§ Exercise objective
Look for the word "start" in the material below, then report each line where it occurs.

§ Information provided
◆ ◆ ◆ ◆
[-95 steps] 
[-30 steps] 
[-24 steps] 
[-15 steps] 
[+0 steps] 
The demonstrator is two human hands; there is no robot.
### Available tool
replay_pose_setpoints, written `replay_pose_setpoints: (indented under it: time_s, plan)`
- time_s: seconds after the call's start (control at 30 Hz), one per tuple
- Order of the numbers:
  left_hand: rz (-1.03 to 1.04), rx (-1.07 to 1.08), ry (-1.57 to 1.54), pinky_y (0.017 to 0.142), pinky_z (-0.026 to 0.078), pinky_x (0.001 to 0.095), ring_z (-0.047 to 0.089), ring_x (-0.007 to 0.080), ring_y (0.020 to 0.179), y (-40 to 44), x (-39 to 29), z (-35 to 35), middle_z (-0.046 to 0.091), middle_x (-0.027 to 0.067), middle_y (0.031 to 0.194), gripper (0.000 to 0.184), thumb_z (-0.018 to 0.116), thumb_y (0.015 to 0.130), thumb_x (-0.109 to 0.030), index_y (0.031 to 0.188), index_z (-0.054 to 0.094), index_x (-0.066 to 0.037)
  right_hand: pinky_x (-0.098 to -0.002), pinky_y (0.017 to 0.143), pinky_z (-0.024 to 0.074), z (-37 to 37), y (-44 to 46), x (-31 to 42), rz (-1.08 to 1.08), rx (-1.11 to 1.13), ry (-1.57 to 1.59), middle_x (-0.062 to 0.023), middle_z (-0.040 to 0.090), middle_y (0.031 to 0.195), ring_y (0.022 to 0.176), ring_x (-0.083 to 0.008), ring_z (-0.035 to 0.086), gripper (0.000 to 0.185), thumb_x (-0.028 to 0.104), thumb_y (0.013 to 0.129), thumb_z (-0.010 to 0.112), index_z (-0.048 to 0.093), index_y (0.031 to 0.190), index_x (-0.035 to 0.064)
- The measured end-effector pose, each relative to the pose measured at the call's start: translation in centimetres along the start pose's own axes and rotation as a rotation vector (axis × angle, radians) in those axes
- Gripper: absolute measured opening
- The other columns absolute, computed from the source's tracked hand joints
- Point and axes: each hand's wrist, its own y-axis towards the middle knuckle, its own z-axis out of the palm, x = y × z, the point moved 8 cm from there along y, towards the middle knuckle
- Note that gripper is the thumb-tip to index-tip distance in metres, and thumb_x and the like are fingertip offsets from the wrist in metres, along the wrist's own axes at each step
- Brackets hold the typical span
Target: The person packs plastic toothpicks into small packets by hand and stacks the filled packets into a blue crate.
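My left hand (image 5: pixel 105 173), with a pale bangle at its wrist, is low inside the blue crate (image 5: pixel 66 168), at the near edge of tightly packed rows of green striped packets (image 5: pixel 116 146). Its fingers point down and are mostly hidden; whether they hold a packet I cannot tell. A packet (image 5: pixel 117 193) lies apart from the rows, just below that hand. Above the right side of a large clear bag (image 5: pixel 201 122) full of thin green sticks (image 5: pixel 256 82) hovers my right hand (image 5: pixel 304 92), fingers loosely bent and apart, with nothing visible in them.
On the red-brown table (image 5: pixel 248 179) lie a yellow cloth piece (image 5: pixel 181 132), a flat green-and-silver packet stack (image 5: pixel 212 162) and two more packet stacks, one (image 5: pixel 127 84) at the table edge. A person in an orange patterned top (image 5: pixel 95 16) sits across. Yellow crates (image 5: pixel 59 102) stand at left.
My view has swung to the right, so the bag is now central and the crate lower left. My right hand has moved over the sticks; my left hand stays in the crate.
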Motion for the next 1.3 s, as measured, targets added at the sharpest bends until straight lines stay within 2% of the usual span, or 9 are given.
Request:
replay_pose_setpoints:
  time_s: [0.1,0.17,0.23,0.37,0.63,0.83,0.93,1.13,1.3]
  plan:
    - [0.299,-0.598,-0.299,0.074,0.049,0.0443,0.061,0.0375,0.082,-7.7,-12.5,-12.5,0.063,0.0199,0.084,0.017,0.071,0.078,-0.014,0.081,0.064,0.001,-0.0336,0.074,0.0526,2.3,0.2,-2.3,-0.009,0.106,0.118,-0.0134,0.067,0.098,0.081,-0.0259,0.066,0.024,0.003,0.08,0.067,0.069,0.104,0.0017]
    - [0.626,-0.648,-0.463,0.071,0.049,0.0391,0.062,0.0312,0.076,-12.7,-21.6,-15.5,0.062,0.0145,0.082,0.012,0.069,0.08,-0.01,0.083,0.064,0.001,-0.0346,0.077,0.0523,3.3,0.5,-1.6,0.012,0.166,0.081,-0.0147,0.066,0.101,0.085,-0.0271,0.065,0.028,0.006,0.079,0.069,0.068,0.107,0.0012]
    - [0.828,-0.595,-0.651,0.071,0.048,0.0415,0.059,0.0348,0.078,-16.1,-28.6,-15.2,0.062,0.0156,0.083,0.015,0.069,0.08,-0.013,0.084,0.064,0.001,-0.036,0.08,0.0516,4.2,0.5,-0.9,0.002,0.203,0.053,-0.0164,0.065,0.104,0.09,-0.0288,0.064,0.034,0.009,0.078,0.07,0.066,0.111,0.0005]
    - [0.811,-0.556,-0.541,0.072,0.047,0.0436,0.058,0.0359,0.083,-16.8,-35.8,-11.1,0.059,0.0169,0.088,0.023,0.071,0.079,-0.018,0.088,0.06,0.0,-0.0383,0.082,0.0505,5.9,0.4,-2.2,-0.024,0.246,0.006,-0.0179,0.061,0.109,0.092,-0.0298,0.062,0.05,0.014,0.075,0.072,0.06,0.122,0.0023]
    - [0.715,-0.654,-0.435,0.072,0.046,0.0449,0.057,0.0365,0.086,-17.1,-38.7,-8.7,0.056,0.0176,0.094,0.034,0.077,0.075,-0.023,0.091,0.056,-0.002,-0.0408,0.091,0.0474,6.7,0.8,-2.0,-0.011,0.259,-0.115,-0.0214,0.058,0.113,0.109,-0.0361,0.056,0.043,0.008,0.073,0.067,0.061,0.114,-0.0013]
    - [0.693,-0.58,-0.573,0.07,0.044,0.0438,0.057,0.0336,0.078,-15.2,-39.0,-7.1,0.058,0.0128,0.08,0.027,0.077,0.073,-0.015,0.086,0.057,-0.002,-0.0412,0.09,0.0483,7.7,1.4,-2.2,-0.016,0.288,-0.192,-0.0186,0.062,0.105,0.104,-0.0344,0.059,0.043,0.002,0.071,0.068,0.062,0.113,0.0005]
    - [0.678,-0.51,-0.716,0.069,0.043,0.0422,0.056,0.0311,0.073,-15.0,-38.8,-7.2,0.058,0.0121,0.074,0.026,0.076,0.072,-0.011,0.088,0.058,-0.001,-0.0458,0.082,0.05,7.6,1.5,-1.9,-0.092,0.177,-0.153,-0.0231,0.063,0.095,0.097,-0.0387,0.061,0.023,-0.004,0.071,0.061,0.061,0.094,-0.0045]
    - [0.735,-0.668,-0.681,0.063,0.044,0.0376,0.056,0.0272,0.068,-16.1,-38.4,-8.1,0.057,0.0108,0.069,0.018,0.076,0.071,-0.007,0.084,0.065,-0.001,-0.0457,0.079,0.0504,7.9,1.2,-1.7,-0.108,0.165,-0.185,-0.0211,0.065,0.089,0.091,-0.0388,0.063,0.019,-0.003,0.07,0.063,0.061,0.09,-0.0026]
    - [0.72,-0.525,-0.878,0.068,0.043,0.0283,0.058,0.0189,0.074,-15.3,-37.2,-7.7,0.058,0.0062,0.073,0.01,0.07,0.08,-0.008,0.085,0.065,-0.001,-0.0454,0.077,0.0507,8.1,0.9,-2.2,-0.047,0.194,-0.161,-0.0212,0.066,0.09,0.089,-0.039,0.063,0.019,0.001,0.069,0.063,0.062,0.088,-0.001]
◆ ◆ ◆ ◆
§ Result
- time_s: seconds after the call's start (control at 30 Hz), one per tuple
- The measured end-effector pose, each relative to the pose measured at the call's start: translation in centimetres along the start pose's own axes and rotation as a rotation vector (axis × angle, radians) in those axes

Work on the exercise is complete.